Figure 1: Post-training pipeline of the Qwen3 series models.

Through a four-stage process, the model gains refined reasoning capabilities first via "cold-start" finetuning and followed by reinforcement learning (RL). A critical highlight is the introduction of thinking budget control, whereby computational resources can be allocated based on the complexity of the task, optimizing latency and performance outcomes.

The methodology also involves strong-to-weak distillation, effectively transferring capabilities from large-scale models to lighter models, thereby ensuring training and inference efficiency with minimized computational resources. On-policy distillation diminishes training demands while sustaining high performance, as evidenced by the quantitative outcomes in varied tasks.

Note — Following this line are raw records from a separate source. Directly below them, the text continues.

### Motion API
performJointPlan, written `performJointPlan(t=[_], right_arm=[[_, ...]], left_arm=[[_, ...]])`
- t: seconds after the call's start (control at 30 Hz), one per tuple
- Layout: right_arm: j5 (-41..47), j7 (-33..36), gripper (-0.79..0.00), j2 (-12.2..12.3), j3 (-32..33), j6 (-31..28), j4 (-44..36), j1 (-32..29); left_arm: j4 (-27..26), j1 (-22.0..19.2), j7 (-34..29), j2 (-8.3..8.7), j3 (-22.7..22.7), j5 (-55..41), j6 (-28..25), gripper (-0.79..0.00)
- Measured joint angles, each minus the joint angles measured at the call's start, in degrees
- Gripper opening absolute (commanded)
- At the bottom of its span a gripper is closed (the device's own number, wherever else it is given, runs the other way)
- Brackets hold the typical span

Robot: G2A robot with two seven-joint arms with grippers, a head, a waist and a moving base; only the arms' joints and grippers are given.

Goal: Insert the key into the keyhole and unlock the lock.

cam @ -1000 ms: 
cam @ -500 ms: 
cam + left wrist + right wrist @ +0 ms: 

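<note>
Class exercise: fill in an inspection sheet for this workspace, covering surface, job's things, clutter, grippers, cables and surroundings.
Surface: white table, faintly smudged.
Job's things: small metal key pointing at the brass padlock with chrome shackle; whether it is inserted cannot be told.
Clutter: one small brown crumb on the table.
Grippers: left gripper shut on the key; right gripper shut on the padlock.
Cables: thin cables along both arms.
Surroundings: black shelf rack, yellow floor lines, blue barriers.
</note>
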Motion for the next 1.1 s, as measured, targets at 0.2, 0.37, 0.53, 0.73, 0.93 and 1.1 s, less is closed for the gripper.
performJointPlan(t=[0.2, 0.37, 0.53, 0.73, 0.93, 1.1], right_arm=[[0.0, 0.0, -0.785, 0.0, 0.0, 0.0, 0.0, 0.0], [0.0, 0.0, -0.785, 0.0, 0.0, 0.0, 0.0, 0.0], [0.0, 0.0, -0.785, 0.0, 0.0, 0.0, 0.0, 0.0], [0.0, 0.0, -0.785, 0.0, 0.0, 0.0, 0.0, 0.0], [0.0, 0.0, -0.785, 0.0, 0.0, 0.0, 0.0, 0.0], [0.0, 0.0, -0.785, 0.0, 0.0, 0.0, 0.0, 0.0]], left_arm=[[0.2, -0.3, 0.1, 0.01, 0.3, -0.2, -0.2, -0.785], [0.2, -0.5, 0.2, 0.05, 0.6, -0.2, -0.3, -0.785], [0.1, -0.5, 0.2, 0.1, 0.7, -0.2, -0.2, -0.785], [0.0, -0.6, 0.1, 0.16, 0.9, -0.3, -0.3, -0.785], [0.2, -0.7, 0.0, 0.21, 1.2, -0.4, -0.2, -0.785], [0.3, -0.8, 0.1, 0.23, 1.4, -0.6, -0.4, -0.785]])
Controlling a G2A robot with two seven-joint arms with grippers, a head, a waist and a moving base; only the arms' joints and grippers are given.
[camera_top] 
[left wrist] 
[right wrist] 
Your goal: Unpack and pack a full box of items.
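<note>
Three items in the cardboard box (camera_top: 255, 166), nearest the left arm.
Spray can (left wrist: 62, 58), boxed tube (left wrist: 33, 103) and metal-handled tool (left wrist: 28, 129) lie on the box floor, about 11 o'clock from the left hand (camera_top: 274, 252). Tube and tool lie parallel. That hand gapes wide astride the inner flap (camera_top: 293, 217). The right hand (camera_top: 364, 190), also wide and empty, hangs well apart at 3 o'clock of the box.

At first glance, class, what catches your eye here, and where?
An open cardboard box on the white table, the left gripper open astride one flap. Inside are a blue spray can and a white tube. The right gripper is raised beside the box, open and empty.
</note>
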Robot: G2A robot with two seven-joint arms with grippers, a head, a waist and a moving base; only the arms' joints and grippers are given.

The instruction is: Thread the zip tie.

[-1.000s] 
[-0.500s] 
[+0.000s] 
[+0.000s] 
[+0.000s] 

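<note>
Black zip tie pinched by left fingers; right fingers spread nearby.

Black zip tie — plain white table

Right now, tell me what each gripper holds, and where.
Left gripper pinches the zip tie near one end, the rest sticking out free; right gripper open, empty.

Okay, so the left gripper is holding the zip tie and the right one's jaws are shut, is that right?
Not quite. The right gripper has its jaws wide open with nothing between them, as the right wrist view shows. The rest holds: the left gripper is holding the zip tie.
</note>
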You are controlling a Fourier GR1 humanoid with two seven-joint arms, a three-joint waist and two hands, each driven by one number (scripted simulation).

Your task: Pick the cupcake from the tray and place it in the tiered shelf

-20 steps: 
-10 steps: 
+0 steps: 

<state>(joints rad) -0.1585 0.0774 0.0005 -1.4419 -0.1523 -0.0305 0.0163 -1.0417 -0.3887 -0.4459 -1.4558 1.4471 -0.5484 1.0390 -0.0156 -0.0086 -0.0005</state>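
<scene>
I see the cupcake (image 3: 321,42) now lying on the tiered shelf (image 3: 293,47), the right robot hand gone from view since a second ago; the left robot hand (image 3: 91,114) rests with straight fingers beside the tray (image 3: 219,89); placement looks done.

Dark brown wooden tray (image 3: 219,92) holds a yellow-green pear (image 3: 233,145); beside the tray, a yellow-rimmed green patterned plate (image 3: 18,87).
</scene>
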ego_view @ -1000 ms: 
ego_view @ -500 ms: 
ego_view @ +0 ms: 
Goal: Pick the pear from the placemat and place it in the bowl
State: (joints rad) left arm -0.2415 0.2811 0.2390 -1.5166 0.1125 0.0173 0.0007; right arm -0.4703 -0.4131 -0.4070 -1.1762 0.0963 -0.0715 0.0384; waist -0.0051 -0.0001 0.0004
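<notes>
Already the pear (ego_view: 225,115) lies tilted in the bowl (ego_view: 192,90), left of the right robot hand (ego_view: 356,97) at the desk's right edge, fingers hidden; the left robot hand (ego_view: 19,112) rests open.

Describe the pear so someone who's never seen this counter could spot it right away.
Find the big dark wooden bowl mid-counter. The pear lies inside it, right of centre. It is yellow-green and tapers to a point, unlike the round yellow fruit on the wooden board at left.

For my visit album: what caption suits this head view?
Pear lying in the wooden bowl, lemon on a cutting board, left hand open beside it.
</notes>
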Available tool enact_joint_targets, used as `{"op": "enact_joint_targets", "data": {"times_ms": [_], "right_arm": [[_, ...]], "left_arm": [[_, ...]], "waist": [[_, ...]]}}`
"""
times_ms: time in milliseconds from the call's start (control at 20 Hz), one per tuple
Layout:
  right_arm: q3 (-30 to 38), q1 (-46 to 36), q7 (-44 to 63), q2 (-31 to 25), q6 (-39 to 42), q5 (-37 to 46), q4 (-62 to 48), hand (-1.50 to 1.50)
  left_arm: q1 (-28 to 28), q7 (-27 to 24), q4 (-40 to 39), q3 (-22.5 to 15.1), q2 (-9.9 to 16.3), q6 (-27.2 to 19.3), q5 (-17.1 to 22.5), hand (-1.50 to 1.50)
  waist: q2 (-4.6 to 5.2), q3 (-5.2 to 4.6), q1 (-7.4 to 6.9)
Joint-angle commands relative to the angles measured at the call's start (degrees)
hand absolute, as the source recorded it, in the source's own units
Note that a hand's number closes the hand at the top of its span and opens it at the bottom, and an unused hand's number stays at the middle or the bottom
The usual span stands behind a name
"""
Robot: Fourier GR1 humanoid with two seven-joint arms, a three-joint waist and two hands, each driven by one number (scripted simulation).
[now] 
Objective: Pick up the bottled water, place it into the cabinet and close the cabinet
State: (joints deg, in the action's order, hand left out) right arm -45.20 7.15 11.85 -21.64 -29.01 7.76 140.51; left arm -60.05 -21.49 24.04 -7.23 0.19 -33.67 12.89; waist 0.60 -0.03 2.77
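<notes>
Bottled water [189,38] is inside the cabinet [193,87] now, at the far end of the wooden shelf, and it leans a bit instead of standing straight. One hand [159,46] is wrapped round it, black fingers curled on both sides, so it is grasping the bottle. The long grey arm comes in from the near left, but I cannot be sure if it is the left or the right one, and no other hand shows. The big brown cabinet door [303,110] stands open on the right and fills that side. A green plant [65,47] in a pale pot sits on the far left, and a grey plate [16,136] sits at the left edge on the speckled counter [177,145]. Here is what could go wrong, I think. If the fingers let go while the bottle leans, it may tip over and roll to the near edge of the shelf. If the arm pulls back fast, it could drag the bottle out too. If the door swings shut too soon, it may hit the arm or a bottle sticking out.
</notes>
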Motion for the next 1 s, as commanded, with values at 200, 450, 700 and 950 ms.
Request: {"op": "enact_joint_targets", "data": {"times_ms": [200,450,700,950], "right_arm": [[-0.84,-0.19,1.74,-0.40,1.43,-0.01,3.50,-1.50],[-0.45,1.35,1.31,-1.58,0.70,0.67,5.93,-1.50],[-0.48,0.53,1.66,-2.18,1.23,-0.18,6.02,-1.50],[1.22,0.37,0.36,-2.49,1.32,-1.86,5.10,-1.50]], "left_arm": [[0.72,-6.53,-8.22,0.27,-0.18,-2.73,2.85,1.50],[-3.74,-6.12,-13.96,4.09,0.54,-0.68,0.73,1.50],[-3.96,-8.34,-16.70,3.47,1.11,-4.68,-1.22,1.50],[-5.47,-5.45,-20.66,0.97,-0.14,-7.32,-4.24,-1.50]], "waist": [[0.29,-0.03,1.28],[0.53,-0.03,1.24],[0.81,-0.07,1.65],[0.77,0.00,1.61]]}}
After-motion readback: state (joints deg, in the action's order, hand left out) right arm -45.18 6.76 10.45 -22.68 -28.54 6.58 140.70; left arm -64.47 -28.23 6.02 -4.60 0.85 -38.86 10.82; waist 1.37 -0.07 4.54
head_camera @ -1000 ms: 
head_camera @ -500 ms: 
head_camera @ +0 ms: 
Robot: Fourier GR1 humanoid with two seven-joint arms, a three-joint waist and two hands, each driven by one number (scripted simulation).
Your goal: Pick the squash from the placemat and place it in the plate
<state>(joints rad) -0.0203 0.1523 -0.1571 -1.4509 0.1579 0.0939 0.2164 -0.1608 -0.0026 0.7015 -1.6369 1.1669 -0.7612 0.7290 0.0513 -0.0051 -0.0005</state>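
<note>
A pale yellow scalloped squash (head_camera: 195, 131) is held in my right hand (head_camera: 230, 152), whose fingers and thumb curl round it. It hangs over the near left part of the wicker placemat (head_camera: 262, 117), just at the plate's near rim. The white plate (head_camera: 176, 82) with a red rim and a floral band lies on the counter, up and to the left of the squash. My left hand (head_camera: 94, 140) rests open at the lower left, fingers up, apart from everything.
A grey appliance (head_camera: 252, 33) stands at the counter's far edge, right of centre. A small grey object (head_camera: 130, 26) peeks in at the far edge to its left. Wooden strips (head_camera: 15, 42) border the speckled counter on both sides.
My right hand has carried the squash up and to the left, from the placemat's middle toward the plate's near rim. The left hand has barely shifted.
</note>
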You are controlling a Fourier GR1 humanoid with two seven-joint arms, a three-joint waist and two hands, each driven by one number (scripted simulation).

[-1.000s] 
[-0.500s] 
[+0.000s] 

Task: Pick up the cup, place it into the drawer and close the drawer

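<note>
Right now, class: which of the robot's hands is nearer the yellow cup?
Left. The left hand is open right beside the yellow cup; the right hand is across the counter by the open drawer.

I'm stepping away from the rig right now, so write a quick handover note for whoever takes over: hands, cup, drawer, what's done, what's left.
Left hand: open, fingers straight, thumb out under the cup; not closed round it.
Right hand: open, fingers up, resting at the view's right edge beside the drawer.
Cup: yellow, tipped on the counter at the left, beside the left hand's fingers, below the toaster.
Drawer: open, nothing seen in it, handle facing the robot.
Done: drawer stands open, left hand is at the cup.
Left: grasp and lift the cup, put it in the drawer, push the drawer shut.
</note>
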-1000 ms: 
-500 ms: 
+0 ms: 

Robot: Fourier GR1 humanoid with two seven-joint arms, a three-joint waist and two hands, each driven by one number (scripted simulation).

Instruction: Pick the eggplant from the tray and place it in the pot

Evaluation and Performance Metrics

Empirical evaluations of Qwen3 show it achieving state-of-the-art results across a wide range of benchmarks, from mathematical reasoning to multilingual tasks. Figure 2 demonstrates the performance scalability of Qwen3-235B-A22B with variable computational investments in reasoning tasks.

Figure 2: Performance of Qwen3-235B-A22B with respect to the thinking budget.

The model exhibits competitive outcomes in coding (e.g., CodeForces ratings), surpassing previous open-source models in inference efficiency versus activated parameter cost. This scalability confirms Qwen3's strength in balancing computational cost against the quality of outputs in real-world applications.

Conclusion

In conclusion, Qwen3 represents a robust generational leap in LLM design, marked by its innovation in mode integration and thinking budget strategies, as well as comprehensive language support and competitive benchmark performance. The research priorities moving forward encompass expanding pretraining datasets, refining architectures, and bolstering RL capabilities, with an eye toward developing even more sophisticated agent-based systems capable of handling increasingly complex and diverse cognitive tasks.